Re: B-Tree support function number 3 (strxfrm() optimization)

Поиск
Список
Период
Сортировка
От Peter Geoghegan
Тема Re: B-Tree support function number 3 (strxfrm() optimization)
Дата
Msg-id CAM3SWZSoE3Do7Edm07xpSDL6soYx1yYQ1K5G5=jmRXwARFGxYQ@mail.gmail.com
обсуждение исходный текст
Ответ на Re: B-Tree support function number 3 (strxfrm() optimization)  (Andrew Gierth <andrew@tao11.riddles.org.uk>)
Ответы Re: B-Tree support function number 3 (strxfrm() optimization)  (Peter Geoghegan <pg@heroku.com>)
Re: B-Tree support function number 3 (strxfrm() optimization)  (Andrew Gierth <andrew@tao11.riddles.org.uk>)
Список pgsql-hackers
On Tue, Jan 20, 2015 at 3:46 AM, Andrew Gierth
<andrew@tao11.riddles.org.uk> wrote:
> The comment in tuplesort_begin_datum that abbreviation can't be used
> seems wrong to me; why is the copy of the original value pointed to by
> stup->tuple (in the case of by-reference types, and abbreviation is
> obviously not needed for by-value types) not sufficient?

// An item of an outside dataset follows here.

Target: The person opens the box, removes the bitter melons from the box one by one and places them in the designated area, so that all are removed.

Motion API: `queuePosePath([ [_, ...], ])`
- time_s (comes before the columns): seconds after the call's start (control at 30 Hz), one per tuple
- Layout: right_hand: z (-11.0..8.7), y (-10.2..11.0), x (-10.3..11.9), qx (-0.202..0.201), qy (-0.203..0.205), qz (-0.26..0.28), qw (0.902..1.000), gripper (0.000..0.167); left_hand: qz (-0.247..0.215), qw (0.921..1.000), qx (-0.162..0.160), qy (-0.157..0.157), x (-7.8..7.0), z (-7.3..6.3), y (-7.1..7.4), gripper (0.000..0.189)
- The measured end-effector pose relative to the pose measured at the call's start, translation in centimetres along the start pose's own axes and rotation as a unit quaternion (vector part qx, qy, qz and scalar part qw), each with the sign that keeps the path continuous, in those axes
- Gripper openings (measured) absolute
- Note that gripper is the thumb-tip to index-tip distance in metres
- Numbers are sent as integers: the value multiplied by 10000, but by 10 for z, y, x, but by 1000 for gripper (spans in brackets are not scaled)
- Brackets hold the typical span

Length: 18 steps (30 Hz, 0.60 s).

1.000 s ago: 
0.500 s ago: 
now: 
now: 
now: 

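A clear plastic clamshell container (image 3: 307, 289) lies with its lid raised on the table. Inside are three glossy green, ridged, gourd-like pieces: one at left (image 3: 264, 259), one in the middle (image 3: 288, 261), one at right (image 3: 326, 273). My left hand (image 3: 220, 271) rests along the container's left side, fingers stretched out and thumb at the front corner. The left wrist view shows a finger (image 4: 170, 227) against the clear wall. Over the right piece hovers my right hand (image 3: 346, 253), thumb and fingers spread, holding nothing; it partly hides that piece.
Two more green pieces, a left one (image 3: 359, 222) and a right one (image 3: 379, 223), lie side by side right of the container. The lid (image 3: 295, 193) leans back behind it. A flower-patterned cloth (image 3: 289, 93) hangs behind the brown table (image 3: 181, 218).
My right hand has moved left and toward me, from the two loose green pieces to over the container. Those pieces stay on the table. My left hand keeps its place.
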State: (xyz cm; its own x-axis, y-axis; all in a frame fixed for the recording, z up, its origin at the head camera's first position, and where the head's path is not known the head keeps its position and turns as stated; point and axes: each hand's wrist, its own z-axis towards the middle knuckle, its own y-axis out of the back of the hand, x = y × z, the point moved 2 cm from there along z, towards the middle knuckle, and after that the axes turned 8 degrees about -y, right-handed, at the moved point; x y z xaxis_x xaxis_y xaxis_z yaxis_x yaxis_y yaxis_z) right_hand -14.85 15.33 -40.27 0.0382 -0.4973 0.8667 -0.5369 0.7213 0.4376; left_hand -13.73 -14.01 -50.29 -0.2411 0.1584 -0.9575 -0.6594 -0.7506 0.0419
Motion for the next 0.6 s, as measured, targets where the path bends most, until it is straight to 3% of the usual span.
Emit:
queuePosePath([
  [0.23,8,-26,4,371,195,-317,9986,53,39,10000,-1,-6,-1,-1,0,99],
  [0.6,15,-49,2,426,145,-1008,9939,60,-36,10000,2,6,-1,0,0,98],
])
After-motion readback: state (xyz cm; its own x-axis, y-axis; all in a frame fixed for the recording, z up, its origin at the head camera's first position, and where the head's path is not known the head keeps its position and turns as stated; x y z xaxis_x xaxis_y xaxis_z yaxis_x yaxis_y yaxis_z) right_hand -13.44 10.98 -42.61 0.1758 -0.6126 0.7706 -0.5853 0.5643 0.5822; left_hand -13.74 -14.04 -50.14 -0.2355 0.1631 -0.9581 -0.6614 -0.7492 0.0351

We haven't formalized the idea that pass-by-value types are not
targets for abbreviation (it's just that the practical application of
abbreviated keys is likely to be limited to pass-by-reference types,
generating a compact pass-by-value abbreviated representation). That
could be a useful restriction to formalize, and certainly seems likely
to be a harmless one, but for now that's the way it is.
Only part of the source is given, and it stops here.